TEXT TO SPEECH
MOHAMMED REHAN SAADI | SAZZAD ISLAM RAFEW | FARDEEN ABDULLAH TASEEN
PROJECT BRIEF
• Converts written text into natural-sounding speech using AI.
• Helps visually impaired users, audiobook creators, and AI-powered assistants.
• Uses Deep Learning models like Tacotron2 & WaveGlow to generate high-
quality speech.
• Provides a realistic voice output with adjustable pitch and speed.
EXPECTED OUTCOME
• A system where users input text and receive clear, human-like speech
output.
• Supports multiple languages and voice customizations.
• Helps in accessibility, AI assistants, and content creation.
PROBLEM STATEMENT
• Existing TTS solutions are expensive, robotic-sounding, or language-limited.
• Visually impaired individuals struggle to access written content.
• Content creators need high-quality AI voices for audiobooks and podcasts.
• Solution: Our TTS system generates natural, expressive speech at low cost, making it
accessible and customizable.
METHODOLOGY OVERVIEW
The Text-to-Speech (TTS) system follows a structured process to convert text into natural-sounding speech
using deep learning techniques. Below are the key steps involved:
• Step 1:Text Input
User provides text input via a UI.
Text can be loaded from a file or typed directly.

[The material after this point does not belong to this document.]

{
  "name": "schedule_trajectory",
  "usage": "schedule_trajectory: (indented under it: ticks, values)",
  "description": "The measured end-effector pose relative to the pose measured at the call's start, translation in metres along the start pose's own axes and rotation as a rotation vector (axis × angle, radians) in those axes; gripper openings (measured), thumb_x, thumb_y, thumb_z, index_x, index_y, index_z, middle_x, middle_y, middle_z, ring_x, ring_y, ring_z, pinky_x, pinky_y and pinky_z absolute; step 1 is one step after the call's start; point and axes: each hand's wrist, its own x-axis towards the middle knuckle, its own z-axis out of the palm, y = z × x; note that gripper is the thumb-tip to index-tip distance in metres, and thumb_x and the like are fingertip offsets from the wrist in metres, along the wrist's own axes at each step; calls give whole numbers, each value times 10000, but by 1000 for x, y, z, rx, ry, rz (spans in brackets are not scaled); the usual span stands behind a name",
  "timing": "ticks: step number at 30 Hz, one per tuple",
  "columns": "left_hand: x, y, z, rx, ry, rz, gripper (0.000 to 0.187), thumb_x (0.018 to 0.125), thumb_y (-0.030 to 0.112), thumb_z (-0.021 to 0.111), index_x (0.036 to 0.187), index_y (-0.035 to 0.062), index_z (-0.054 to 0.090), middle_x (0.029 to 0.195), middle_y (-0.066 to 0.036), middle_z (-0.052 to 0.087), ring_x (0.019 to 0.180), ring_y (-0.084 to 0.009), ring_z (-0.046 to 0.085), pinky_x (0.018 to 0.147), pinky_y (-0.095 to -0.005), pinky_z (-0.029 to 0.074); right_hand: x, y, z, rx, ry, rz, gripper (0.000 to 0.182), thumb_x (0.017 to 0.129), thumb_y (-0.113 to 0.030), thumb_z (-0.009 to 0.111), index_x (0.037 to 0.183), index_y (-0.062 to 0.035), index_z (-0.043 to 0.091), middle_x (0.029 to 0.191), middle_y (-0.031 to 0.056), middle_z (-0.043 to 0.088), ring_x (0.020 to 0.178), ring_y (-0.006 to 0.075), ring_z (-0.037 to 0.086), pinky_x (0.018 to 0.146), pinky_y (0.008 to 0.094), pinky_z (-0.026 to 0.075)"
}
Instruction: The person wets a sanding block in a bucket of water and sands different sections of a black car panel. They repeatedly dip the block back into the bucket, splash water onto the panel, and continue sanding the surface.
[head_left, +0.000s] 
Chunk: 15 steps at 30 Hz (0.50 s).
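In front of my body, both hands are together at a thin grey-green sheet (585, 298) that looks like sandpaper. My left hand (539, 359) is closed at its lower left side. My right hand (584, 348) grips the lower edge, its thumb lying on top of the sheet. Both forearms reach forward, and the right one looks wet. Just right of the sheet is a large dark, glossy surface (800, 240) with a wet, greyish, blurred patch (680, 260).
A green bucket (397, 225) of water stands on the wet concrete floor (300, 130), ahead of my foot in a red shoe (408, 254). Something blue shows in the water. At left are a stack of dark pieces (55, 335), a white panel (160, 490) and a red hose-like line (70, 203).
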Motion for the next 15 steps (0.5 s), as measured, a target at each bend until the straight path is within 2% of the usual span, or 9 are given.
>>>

• Step 2:Text Preprocessing
Normalize text (convert numbers, abbreviations, and symbols into readable words).
Remove unnecessary punctuation.
Convert text into phonemes for accurate pronunciation.
METHODOLOGY OVERVIEW
• Step 3:Feature Extraction
Tokenize text and convert it into a phonetic representation.
Extract linguistic and prosodic features.
• Step 4:Speech Synthesis Model
Use Tacotron2 or FastSpeech for sequence-to-sequence text-to-speech conversion.
Generate Mel spectrograms as an intermediate representation.
• Step 5:Audio Waveform Generation
Use WaveGlow or HiFi-GAN to convert Mel spectrograms into audio waveforms.
Apply post-processing for noise reduction and clarity.
METHODOLOGY OVERVIEW
• Step 6:Output & Playback
Play the generated speech audio.
Allow customization of voice parameters (pitch, speed, tone).
• Tools & Technologies Used:
gTTS, pyttsx3 (Basic TTS APIs)
Tacotron2, FastSpeech (Deep Learning Models)
WaveGlow, HiFi-GAN (Audio Waveform Generation)
Flask/Streamlit (User Interface)
FEATURE LIST
The core features of out project mainly consist of the following:
• Text to Speech Conversion
Convert text to speech using deep learning models.
Ensures pronunciation, natural rhythm and intonation.
Uses open-source text to speech models like Tacotron2, WaveGlow and FastSpeech.
• Multi Language Support
Supports languages other than just English.
Uses open-source datasets like CommonVoice and LJSpeech for different speech synthesis.
Users can select preferred language for converting text to speech.
• Adjustable Voice Speech and Speech
Has a range of voices like man, female and robot.
Allows speech speed control such as slow, fast or normal.
Generate high-quality audio files like MP3.
Uses built-in audio player for hearing generated speech.
DATASET DETAILS
• Dataset Name: LJSpeech Dataset
• Source: Open-source dataset with 13,100 English audio clips
• Size: 24 hours of recorded speech
• Features:
Text – The sentence to be converted into speech
Audio File – Corresponding recorded human speech
Speaker ID – Identifies the speaker (if multi-speaker)
Duration – Length of the audio clip
Use Case: AI learns speech patterns and converts text into natural-sounding audio.
TECHNOLOGY STACK
• Programming Language: Python
• Frameworks & Libraries:
Tacotron2, WaveGlow – Deep Learning models for speech synthesis
pyttsx3, gTTS – Simple text-to-speech conversion
Librosa – Audio processing
TensorFlow / PyTorch – Model training and optimization
Web Framework (Optional): Flask / Streamlit (For UI)
Database (Optional): SQLite / Firebase (For storing user text inputs)
Deployment: Google Cloud / AWS
TARGET MARKET
The target market for the Text to speech system includes:
• Visually Impaired Individuals-Provides accessible reading options.
• Audiobook & Podcast Creators-Converts text into natural speech.
• Educational Institutions-Converts textbooks into audio for students.
• Elderly & Disabled Users-Assists with communication and reading.
THANK YOU!